The interest generated by the post of July 11th, “Henry Olcott, the Eddys and Materialization Phenomena,” and its significance for theosophists calls for some further comment here.
The first volume of HPB’s press scrapbooks documenting the history of the Theosophical Society starts with a clipping from Olcott’s newspaper account from the Eddy séances, announcing: The arrival of a Russian lady of distinguished birth and rare educational and natural endowments, on the 14th of October was an important event in the history of the Chittenden manifestations. HPB annotated this with the words: The curtain is raised. — H.S.O.’s acquaintance on October 14, 1874, with H.P.B. at Chittenden. H. S. Olcott is a — Rabid Spiritualist, and H. P. Blavatsky is an occultist — one who laughs at the supposed agency of Spirits! To which Olcott added: (but all the same pretends to be one herself).
So (according to Blavatsky’s narrative) the genesis of the modern theosophical movement begins with this meeting on October 14, 1874. The full narrative can be found in Olcott’s 1875 People From the Other World and in the first volume of his Old Diary Leaves. More recently the events of that period have been the subject of a novel by Greg Guma, Spirits of Desire, published in 2004 by Maverick Books of Winooski, Vermont. Here is how he tells the story of how Helena met Henry:
From the instant she had seen him, Helena sensed that destiny was inexorably propelling her toward Henry Olcott. But destiny without will was surrender to fate—and she wasn't one to surrender in any situation. As a result, once she knew where he was, the only real issue was choosing precisely the right moment for them to meet.
The moment finally presented itself in mid-October, as she surveyed the scene at the Eddy farm. Although she kept him under surveillance once he entered the dining room, she wasn't ready yet to admit her interest; their first meeting should seem like his idea. And so, when his eyes finally settled on her that afternoon, she looked away.

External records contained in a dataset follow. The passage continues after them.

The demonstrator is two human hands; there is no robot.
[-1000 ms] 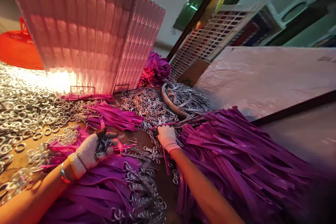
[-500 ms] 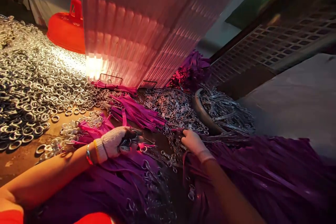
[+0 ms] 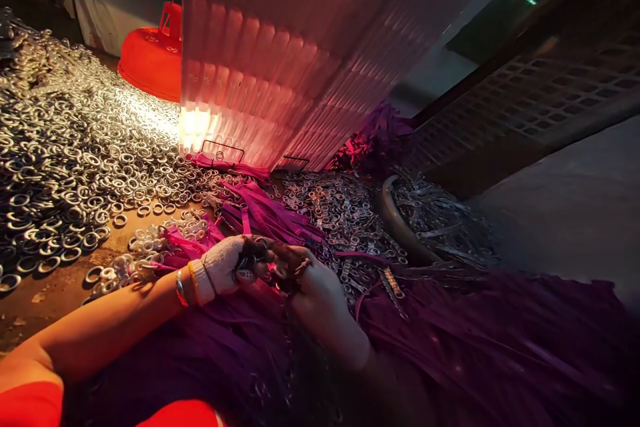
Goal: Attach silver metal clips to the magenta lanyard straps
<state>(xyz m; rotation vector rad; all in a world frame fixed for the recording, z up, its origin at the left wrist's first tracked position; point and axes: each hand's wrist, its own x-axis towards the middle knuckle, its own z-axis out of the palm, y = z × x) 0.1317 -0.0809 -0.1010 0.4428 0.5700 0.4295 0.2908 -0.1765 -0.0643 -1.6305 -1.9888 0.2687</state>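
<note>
Together at lower centre of frame: gloved left hand [image 3: 225, 268] clamped on dark bundle [image 3: 249, 259], right hand [image 3: 316, 290] touching it, grip unclear, above purple straps [image 3: 450, 340] on table [image 3: 55, 290]; metal rings [image 3: 65, 160] heaped upper left.

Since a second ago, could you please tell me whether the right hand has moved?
Yes. The right hand has moved left, away from the metal bowl, and is now close beside the left hand.

Glossy bright metal rings [image 3: 60, 147] at 9 o'clock; sheeny woven straps [image 3: 270, 213] centre; coarse knitted cloth glove [image 3: 220, 264] on the left hand [image 3: 231, 268]; ribbed translucent plastic sheeting [image 3: 300, 60] at 12 o'clock.
</note>
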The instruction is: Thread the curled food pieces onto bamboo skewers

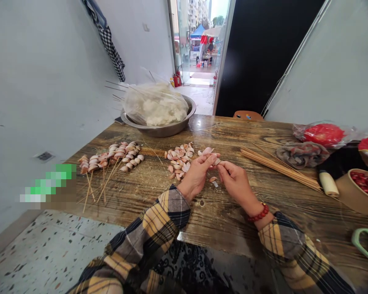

Jane Austen he’s not. Guma, described as “an American progressive journalist and author,” has posted some of this material on his blog, Maverick Media, which can be read here.
If it were not for Olcott’s account, the story this family of mediums in rural Vermont, especially that of Horatio Eddy (1842-1922) and his brother William Eddy (1832-1932), would never have attracted so much notice, and their story after Olcott’s departure can only be sketchily given. In the end, the publicity they received was not to their benefit, and after retiring from exhibiting their mediumistic powers, they returned to their life as farmers.